Lohia believed that for the country to progress, caste inequality must be abolished. To implement this, he proposed the idea of "roti and beti", stating that people must first be willing to break caste barriers and eat the same roti, and then let their daughters (beti) marry people from other castes. Lohia also believed in the empowerment of women.

== Works ==
=== Major writings in English ===
- The Caste System: Hyderabad, Navahind [1964] 147 p.
- Foreign Policy: Aligarh, P.C. Dwadash Shreni, [1963?] 381 p.
- Fragments of World Mind: Maitrayani Publishers & Booksellers; Allahabad [1949] 262 p.
- Fundamentals of a World Mind: ed. by K.S. Karanth. Bombay, Sindhu Publications, [1987] 130 p.
- Guilty Men of India’s Partition: Lohia Samata Vidyalaya Nyas, Publication Dept.,[1970] 103 p.
- India, China, and Northern Frontiers: Hyderabad, Navahind [1963] 272 p.
- Interval During Politics: Hyderabad, Navahind [1965] 197 p.
- Marx, Gandhi and Socialism: Hyderabad, Navahind [1963] 550 p.
- Collected Works of Dr Lohia A nine volume set edited by veteran Socialist writer Dr Mastram Kapoor in English and published by Anamika Publications, New Delhi.
- Bandh Samrat - Tales of Eternal Rebel George Fernandes: Chris Emmanuel Dsouza, Bangalore, Cleverfox Publications[2022] 27 p.

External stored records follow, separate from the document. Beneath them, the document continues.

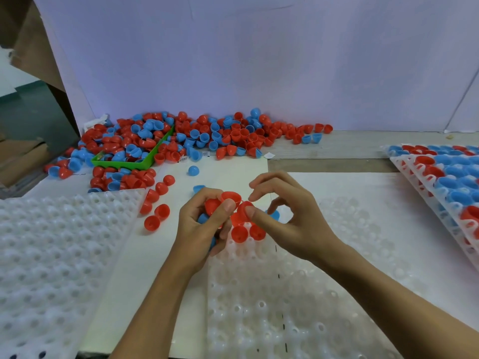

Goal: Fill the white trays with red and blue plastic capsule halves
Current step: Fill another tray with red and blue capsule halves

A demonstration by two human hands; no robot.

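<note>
While my left hand (204, 224) cradles a clutch of red and blue capsule halves, my right hand (282, 216) pinches one red half (243, 207) over the barely started white tray (272, 294), next needing an empty pocket.

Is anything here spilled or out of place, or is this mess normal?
The green bin looks overwhelmed: red and blue capsule halves spill past it in a loose heap along the wall. A few red strays lie between the trays, and a lone blue one sits apart. Nothing looks broken.
</note>
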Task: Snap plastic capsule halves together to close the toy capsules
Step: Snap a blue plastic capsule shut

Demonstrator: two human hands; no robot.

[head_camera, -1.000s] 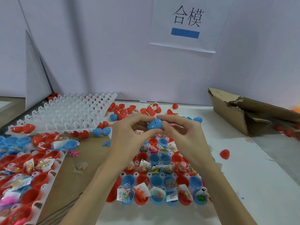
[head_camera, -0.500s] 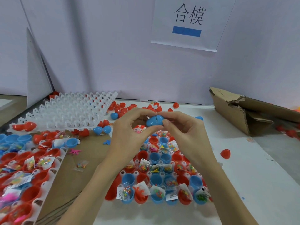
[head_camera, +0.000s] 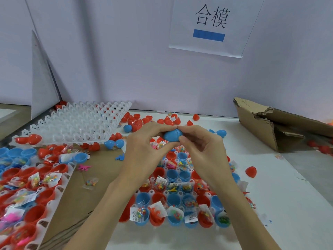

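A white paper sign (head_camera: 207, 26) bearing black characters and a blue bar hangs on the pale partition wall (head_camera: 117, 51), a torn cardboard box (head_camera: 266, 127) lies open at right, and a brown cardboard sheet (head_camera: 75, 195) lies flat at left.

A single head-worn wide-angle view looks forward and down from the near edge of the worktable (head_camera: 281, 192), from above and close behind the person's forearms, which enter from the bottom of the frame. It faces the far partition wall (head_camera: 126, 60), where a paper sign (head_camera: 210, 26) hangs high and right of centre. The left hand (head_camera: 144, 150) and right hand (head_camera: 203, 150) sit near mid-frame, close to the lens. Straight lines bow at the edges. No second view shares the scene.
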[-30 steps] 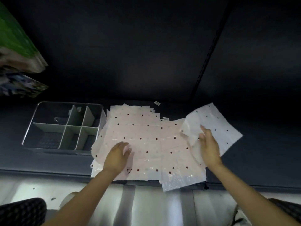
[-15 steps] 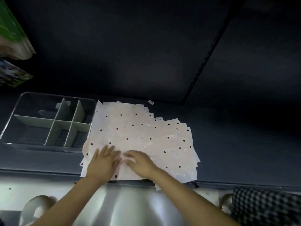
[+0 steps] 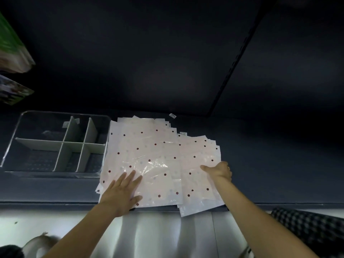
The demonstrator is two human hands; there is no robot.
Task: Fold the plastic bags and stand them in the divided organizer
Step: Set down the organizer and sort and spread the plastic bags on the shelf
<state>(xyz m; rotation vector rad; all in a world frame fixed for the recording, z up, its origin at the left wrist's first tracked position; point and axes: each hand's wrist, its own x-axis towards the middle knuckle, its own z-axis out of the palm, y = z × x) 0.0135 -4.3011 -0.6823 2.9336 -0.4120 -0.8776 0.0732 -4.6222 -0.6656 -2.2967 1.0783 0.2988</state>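
Many thin, slick bags: left hand spread flat pressing; right hand at 3 o'clock edge, fingers hidden, can't tell; lift top sheet there.

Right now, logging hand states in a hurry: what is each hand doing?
Left hand: open, pressing flat on the plastic bags.
Right hand: gripping the stack's right edge.

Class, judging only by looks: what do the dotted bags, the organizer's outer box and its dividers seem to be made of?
Pale pink, red-dotted bags: thin glossy plastic film; wrinkled glare patches show it. Clear rectangular organizer box: apparently transparent hard plastic; the dark surface shows through its walls. Pale grey-green dividers: opaque and matte, probably plastic, though the look leaves it open.
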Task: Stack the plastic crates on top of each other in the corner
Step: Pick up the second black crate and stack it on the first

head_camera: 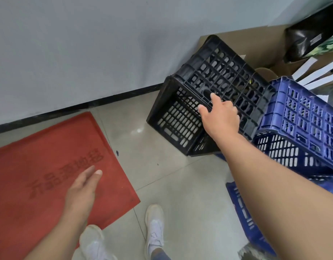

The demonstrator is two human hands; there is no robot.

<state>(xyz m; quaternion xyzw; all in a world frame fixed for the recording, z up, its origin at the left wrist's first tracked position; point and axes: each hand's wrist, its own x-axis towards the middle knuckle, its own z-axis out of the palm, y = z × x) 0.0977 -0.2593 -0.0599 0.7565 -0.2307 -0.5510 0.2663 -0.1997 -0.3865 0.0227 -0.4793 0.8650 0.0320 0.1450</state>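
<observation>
At the far left lies a red doormat (49,166) with raised characters, flat on the pale tiled floor (162,177) against the dark baseboard (105,99) of the grey wall. My left hand (83,186) hangs above the mat, fingers straight and loosely apart, holding nothing. Below it are my two white sneakers (154,226), one at the mat's near corner, the other on the bare tile. Further right is the black plastic crate (205,102) — tipped on its side, open mouth facing left toward the mat, its lower edge on the floor and its upper part leaning back toward a sheet of brown cardboard (255,38) against the wall. My right hand (221,114) is on the crate's upturned lattice side, near the rim: the thumb lies along the rim and the fingers curl into the openings, gripping the wall. Just beside the black crate, touching it at the right, a blue plastic crate (301,121) sits tilted on top of other blue crates (242,209), which are partly hidden by my forearm. Behind them, in the corner, are a glossy black bag (308,36) and some white strips (319,72) — I cannot tell what those are.
</observation>
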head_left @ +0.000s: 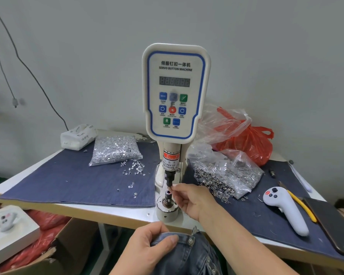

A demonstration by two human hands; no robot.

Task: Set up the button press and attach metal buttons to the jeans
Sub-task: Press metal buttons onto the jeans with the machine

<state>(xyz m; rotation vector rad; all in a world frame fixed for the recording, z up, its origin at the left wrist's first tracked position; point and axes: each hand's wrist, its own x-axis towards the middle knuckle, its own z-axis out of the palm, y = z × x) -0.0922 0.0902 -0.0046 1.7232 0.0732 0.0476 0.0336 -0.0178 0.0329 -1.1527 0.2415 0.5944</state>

=== Writings in Kannada Translation ===

- The complete works of Dr. Ram Manohar Lohia were translated and published in six volumes by the Government of Karnataka at the subsidized price.
- There were lot of books available in Kannada about Lohia and also many private publications published the works of Lohia.

== Legacy ==
=== Memorials ===
- Avadh University in Faizabad was renamed as "Dr. Ram Manohar Lohia Avadh University".
- The Dr. Ram Manohar Lohiya National Law University in Lucknow, one of India's top National law schools, is named after him.
- 18th June Road, in Panjim, Goa, is named after him. It was that date in 1946 where he launched an agitation against colonial rule.
- The Willingdon Hospital of New Delhi was renamed Ram Manohar Lohia Hospital in the 1970s. Ram Manohar Lohia died in this hospital due to health complications following a surgery.
- Dr. Ram Manohar Lohia Institute of Medical Sciences is a medical institute for undergraduate and postgraduate studies in Lucknow.
- Dr. Ram Manohar Lohiya Bhawan is a community hall in his hometown of Akbarpur, Ambedkar Nagar and is the only memorial in his name.
- Dr Ram Manohar Lohiya Bhawan is an academic block of commerce department in Maharaja Ganga Singh University Bikaner.

=== In popular culture ===
Emraan Hashmi portrayed Lohia in the 2024 film, Ae Watan Mere Watan.